Le 28 juin 1991, entre en vigueur la Population Registration Act Repeal Act, qui met officiellement fin à la Population Registration Act de 1950. Cette législation obligeait chaque Sud-Africain à être enregistré dans une catégorie raciale, constituant l’un des fondements administratifs du régime d’apartheid.
Adoptée par le Parlement le 17 juin et promulguée la veille par le président Frederik Willem de Klerk, cette réforme marque une avancée majeure dans le processus de démantèlement des lois ségrégationnistes engagé au début des années 1990. Si certaines dispositions transitoires demeurent jusqu’à l’adoption de la Constitution intérimaire de 1994, la suppression de cette loi met fin au principe légal de la classification raciale obligatoire.
Le même 28 juin, le chef de l’État promulgue également l’Abolition of Racially Based Land Measures Act, qui prévoit l’abrogation de plusieurs textes emblématiques de l’apartheid, notamment le Natives Land Act de 1913, le Development Trust and Land Act de 1936 et le Group Areas Act.
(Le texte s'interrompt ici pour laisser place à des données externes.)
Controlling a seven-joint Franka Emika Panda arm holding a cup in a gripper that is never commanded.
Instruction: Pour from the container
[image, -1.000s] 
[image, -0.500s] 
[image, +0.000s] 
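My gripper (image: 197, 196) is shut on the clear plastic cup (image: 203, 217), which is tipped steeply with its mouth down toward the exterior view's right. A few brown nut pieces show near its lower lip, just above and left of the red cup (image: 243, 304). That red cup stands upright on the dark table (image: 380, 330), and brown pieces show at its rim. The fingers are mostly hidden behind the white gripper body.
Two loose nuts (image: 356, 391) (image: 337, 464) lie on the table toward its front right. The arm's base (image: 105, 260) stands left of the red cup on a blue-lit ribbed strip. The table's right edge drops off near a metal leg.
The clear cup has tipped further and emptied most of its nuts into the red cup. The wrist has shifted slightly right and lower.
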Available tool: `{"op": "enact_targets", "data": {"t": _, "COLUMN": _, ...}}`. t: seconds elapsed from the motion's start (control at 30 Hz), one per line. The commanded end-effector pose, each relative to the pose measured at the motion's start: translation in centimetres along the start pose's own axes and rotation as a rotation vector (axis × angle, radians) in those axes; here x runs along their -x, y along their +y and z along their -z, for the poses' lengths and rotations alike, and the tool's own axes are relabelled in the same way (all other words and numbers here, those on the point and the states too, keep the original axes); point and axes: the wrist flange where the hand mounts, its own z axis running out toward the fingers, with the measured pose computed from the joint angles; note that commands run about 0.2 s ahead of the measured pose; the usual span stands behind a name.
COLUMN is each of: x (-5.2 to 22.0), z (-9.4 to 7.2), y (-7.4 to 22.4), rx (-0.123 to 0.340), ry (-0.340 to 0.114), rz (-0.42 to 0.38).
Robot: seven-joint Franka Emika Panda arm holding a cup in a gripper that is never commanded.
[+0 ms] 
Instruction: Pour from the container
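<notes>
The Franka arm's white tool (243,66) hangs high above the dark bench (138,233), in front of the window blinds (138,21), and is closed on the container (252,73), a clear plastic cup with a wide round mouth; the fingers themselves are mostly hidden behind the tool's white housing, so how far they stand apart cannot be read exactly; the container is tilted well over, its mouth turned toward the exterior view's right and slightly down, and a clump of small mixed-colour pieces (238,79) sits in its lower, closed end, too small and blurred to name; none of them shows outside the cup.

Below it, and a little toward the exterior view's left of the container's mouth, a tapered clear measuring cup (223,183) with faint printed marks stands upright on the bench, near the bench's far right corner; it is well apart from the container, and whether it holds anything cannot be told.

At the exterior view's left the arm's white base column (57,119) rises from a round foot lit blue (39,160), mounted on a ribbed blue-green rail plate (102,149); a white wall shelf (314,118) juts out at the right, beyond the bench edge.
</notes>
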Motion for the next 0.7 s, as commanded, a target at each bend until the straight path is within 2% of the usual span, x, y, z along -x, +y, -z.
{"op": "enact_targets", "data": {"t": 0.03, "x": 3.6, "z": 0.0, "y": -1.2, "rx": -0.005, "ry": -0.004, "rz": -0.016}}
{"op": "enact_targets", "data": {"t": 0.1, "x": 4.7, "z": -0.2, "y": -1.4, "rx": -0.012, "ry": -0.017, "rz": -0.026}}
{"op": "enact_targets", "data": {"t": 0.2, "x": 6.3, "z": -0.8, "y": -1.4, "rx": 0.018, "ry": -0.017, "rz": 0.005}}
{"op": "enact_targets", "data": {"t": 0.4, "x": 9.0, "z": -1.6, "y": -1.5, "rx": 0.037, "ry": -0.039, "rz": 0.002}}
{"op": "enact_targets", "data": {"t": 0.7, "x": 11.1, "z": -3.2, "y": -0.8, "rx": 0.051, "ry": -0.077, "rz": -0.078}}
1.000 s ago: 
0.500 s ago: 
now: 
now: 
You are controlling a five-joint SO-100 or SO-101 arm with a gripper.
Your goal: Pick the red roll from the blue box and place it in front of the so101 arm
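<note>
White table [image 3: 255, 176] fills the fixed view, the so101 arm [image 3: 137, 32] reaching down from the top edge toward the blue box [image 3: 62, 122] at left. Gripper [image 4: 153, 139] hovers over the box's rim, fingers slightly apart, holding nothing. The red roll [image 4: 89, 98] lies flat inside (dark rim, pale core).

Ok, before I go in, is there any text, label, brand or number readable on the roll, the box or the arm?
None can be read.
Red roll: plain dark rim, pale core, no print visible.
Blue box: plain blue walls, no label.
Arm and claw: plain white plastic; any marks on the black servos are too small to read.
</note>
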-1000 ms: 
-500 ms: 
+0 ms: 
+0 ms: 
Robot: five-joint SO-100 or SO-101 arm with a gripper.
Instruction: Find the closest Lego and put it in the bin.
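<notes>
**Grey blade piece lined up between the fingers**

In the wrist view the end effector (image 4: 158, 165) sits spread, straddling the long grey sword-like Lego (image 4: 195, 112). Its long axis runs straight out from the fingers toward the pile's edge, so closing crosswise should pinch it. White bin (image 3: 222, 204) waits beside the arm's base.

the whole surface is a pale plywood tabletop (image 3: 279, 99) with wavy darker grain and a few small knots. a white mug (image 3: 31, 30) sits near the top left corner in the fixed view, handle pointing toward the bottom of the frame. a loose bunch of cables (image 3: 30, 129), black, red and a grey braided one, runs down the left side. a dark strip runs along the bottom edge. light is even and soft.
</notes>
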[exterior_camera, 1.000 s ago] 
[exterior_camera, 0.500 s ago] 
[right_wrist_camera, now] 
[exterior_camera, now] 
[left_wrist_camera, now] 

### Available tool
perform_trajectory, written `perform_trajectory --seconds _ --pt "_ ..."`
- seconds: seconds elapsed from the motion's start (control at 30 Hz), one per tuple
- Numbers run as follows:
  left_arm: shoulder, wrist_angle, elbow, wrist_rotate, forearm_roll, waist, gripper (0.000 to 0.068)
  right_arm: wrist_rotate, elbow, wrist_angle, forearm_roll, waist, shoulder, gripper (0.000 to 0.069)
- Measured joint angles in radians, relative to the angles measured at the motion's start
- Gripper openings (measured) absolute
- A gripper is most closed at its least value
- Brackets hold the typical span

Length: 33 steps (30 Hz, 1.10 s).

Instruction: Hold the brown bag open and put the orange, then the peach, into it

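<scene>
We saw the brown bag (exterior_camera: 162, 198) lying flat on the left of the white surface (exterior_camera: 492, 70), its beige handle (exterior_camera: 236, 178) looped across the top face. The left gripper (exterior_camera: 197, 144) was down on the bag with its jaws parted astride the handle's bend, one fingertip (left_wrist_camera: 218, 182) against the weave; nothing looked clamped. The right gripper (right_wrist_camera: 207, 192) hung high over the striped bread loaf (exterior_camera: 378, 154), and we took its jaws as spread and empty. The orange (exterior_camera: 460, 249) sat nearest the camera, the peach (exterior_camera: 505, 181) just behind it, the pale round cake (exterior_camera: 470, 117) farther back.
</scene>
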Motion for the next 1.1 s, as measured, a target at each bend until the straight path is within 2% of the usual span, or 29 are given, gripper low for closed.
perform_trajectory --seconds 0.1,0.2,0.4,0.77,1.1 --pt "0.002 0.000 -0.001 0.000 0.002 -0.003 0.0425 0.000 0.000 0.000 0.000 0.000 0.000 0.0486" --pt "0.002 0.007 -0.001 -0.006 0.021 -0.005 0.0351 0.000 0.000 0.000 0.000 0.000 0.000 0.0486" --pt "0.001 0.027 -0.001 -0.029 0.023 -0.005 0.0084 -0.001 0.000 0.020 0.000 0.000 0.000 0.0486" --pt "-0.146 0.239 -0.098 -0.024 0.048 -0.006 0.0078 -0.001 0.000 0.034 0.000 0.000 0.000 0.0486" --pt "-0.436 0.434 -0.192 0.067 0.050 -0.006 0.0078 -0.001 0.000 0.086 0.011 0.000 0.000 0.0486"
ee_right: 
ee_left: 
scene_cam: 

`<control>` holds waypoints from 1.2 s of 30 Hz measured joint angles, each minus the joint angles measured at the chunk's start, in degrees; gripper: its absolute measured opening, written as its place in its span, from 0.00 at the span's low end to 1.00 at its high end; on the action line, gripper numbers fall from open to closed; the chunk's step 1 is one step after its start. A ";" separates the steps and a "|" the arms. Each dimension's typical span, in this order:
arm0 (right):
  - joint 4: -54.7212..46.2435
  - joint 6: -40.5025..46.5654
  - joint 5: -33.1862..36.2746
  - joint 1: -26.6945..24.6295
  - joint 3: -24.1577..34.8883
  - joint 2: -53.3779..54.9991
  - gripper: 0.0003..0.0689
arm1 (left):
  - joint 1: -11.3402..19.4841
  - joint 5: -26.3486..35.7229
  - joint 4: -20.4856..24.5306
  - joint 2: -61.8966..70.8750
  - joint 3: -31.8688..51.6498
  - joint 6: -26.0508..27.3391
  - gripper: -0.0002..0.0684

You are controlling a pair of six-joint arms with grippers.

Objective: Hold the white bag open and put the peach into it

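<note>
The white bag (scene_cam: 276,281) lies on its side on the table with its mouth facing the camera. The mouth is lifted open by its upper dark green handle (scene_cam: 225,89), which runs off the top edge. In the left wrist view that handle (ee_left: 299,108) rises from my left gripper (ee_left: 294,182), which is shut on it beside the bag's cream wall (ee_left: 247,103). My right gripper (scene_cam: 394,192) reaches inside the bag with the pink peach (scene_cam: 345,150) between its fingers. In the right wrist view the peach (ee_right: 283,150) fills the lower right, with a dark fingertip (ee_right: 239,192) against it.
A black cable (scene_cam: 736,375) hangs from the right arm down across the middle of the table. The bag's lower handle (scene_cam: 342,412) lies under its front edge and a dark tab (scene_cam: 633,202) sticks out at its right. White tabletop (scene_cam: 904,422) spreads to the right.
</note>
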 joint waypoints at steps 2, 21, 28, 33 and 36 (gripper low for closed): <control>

L’essentiel de ces dispositions entre toutefois en vigueur le 30 juin 1991, achevant l’effondrement des principaux piliers législatifs du système ségrégationniste.
Cette journée s’inscrit ainsi parmi les étapes déterminantes de la transition sud-africaine, amorcée après la libération de Nelson Mandela en 1990 et les négociations qui conduiront aux premières élections multiraciales de 1994.